Джона под конвоем провели в зал, обставленный старой чешской мебелью, где Прасковья быстро накрыла стол, и все сели за него, торжественно глядя на Половинкина, как на именинника.
Ему налили водки.
– Простите, но я не пью, – отказался он.
– Правильно! – обрадовалась Прасковья. – Миша, и тебе бы пить хватит…
– У меня, тетя Прасковья, плохой день был, – пожаловался Иватер.
– Знаем, – насупился Соколов. – Вляпался, Гиляровский хренов…
– А что случилось? – с невинным выражением лица спросил Чикомасов.
– Да подставили Мишку, – стал объяснять Востриков. – Какая-то сволочь в типографии сверстала отдельный номер в поддержку ГКЧП. Всего несколько экземпляров успели отпечатать, но их нашли, и теперь обвиняют главного редактора.
– То бишь меня, – подытожил Ивантер. – И ничего теперь не докажешь. И эта сволочь не объявляется.

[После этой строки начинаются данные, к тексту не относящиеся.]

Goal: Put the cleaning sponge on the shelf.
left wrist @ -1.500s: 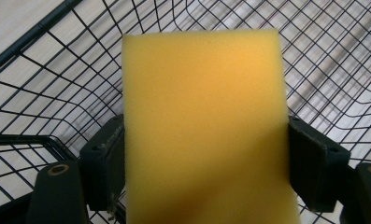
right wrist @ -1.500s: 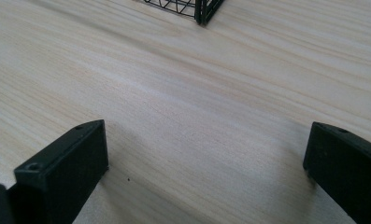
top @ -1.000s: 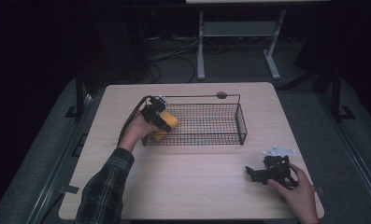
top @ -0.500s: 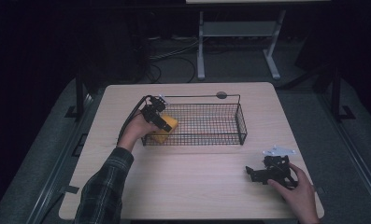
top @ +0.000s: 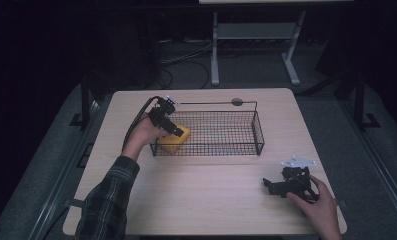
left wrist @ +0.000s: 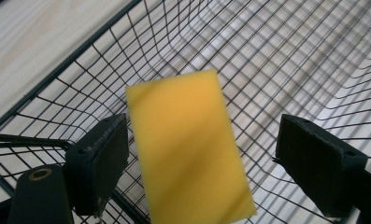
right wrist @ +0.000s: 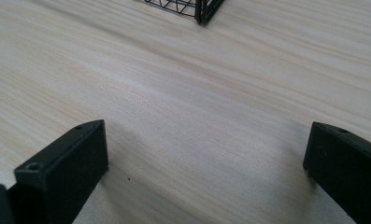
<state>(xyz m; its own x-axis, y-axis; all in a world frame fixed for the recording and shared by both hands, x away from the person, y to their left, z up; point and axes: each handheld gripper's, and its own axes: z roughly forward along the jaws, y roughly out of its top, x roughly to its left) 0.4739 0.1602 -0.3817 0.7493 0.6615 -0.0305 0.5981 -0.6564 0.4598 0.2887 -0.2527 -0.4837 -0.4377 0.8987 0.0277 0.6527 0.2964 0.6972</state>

– Не дрейфь, – сказал Максим Максимыч. – Знаю я этого сукина сына, который паленую газетку по городу пустил.
– Кто?! – взревел Михаил.
– Не скажу. Ты поостынь, поразмысли… Времена теперь строгие… И тебе, Михаил, еще не раз придется серьезный выбор делать.
– Типа «С кем вы, мастера культуры»?
– Именно так! – заволновался Соколов.
– Помолчите, пустобрехи, – вмешалась Прасковья. Джон понял, что главный человек в доме – она. – Забыли, зачем собрались?

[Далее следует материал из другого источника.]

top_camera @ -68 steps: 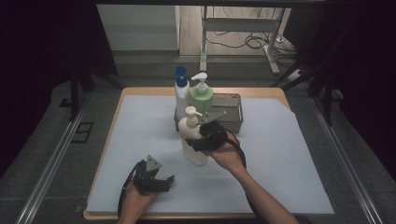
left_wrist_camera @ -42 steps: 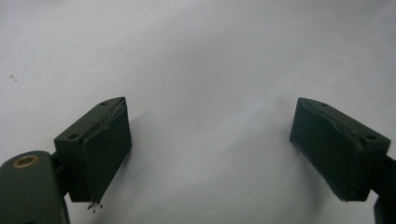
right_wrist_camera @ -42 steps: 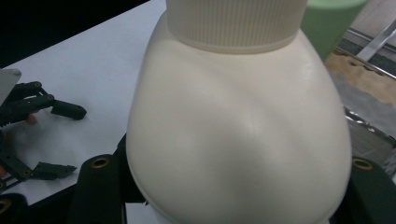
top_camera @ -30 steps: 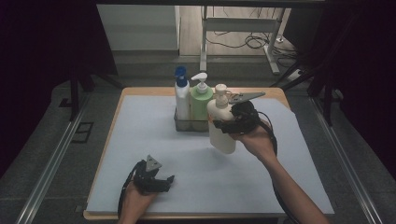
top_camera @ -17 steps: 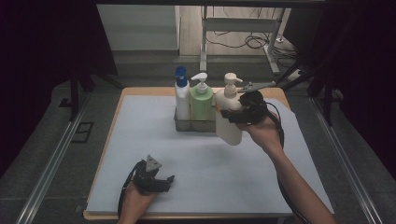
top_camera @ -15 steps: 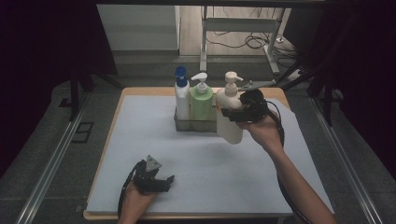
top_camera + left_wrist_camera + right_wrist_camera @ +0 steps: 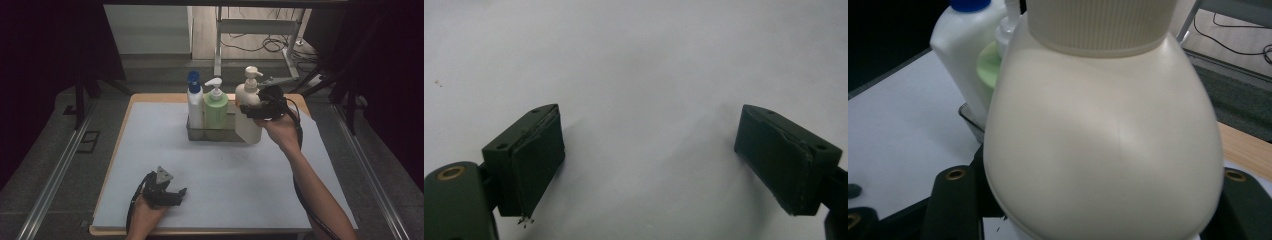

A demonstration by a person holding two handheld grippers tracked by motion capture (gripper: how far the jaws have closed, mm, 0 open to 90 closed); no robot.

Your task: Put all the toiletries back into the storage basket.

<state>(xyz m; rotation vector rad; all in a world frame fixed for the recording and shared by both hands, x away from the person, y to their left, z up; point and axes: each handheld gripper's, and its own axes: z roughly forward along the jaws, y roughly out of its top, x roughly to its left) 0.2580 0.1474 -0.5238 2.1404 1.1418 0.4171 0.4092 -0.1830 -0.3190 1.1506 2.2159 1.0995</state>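
Carried from mid-worktop to the rack's right end: cream bottle (image 7: 248,112). Left gripper (image 7: 167,192) rests near the front edge of the worktop (image 7: 150,130), jaws apart, nothing between. Rack (image 7: 212,132) holds blue-capped bottle (image 7: 194,102), green bottle (image 7: 215,105). Right gripper (image 7: 260,107) clamps the cream bottle.

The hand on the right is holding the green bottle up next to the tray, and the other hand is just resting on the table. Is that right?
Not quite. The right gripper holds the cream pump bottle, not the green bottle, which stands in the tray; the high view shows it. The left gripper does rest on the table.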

– Ну, давайте выпьем, – сказал Максим Максимыч, – за нежданно-негаданного гостя.
– Почему нежданно-негаданного? – возразила Прасковья. – Скажешь тоже глупость!

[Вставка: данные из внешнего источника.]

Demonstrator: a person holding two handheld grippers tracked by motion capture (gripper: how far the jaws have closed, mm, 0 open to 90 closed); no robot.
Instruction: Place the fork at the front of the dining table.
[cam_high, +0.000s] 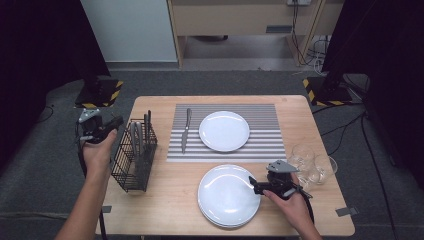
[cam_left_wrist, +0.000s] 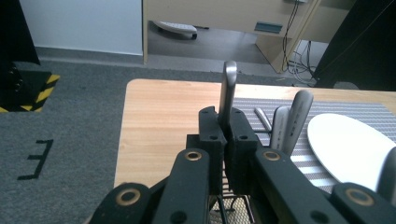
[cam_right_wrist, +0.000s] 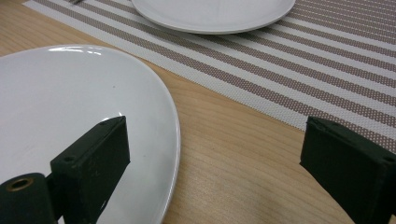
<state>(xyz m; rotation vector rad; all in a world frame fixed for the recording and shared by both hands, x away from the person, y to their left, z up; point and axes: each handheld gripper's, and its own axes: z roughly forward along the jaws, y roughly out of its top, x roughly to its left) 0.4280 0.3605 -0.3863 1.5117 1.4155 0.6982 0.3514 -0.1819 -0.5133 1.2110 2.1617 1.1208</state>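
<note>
Bare wood surface (cam_high: 165, 200) lies open between us; our left tongs (cam_left_wrist: 224, 123) pinch a utensil handle (cam_left_wrist: 228, 91) above the wire caddy (cam_high: 134, 155), while our right tongs (cam_right_wrist: 215, 158) gape wide over the stacked plates' (cam_right_wrist: 70, 102) rim

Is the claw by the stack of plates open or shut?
Open. The right claw has its two black jaws wide apart, one over the rim of the top plate, with bare table between them.

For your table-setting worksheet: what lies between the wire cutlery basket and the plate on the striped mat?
In the high view, one knife lies between the basket and the plate.
</note>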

– Помнишь меня? – спросил Соколов. – А ее помнишь? Пироги ее не забыл? Смотри! Если забыл, считай, ты враг ее навеки!
– Что ты заладил: помнишь, не помнишь? – всхлипнула Прасковья. – Что он понимать мог, дитё дитём!
– Значит, Джоном тебя зовут? – продолжал Соколов. – Хорошее имя! Попал к нам как-то в госпиталь один американец, тоже Джоном звали. Контузило его, заблудился, бедняга, и вышел к нашим. Потом американский капитан за ним на «форде» лично приезжал. Да, жалели они солдат. Веселый был парень, на Гагарина похож. Только зубы неприятно скалил, как-то по-собачьи…
Половинкин натянуто улыбнулся.
– Джон, говоришь? – повторил Соколов. – Ты прости, но мы с Прасковьей тебя Ваней называть будем. Так нам привычней.
– А мне вас – как?
– Правильно ставишь вопрос. А как хочешь, так и зови! Хочешь – Максим Максимыч. Хочешь – товарищ капитан. А лучше всего – дядя Максим. Только бы гражданином начальником не называл…
Половинкин молчал.
– Хороший ты, Ваня, парень, – сказал Соколов, продолжая пытливо рассматривать Джона, – но какой-то снулый.
– Снулый?
– Так о рыбе говорят. Зимой натаскаешь сорожки, побросаешь по льду, она лежит скрюченная, как мертвая, а на самом деле снулая, уснувшая то есть. Притащишь ее домой, вывалишь в таз с водой, и она прямо на глазах очнется, заплещется, из таза выпрыгнуть так и норовит. Вот и ты. Видно, не родной тебе твоя родина показалась.
У Половинкина неожиданно закружилась голова.
– Нет, мне не безразлична страна моего происхождения , – фальшивым голосом произнес он. – Что же касается чувства родины… У вас этому придают слишком большое значение. У вас об этом нельзя спокойно говорить. Измена родине для вас – как предательство отца и матери. В Америке не так. Патриотизм и там силен, но это не тюрьма, а патриотизм свободных людей. Потому что все знают, что в любой момент могут уехать. У нас есть два понятия – “motherland” и “homeland” .
– Ну-ну? – заинтересовался Соколов.
– “Motherland” – это родина, то есть место рождения, – перевел Ивантер, самодовольно демонстрируя знание английского, – а “homeland” – место проживания.
– Угу… – сказал Максим Максимыч.
– Эти понятия не враждебны, – продолжал Джон. – И к тому же перед Россией у меня нет никаких обязательств. В общем-то, я не обязан любить вашу страну. И уж тем более вы не можете требовать, чтобы я чувствовал себя здесь… как рыба в воде. Я правильно понял ваше сравнение?
В зале повисло тяжелое молчание.
– Матерлянд, говоришь? – Соколов тяжело встал со стула. – А теперь слушай меня, сынок! В сорока километрах отсюда, в Красном Коне лежит в земле женщина, без которой ты, сукин кот, просто не появился бы на белый свет! Она погибла в том возрасте, в каком ты сейчас. Так что я, Ванечка, не тобой любовался! Я Лизаветой нашей любовался. Глазами ее. Ступай, Ваня, с глаз моих долой и никогда здесь больше не появляйся… И это последнее, что я тебе говорю, я, капитан милиции Максим Соколов.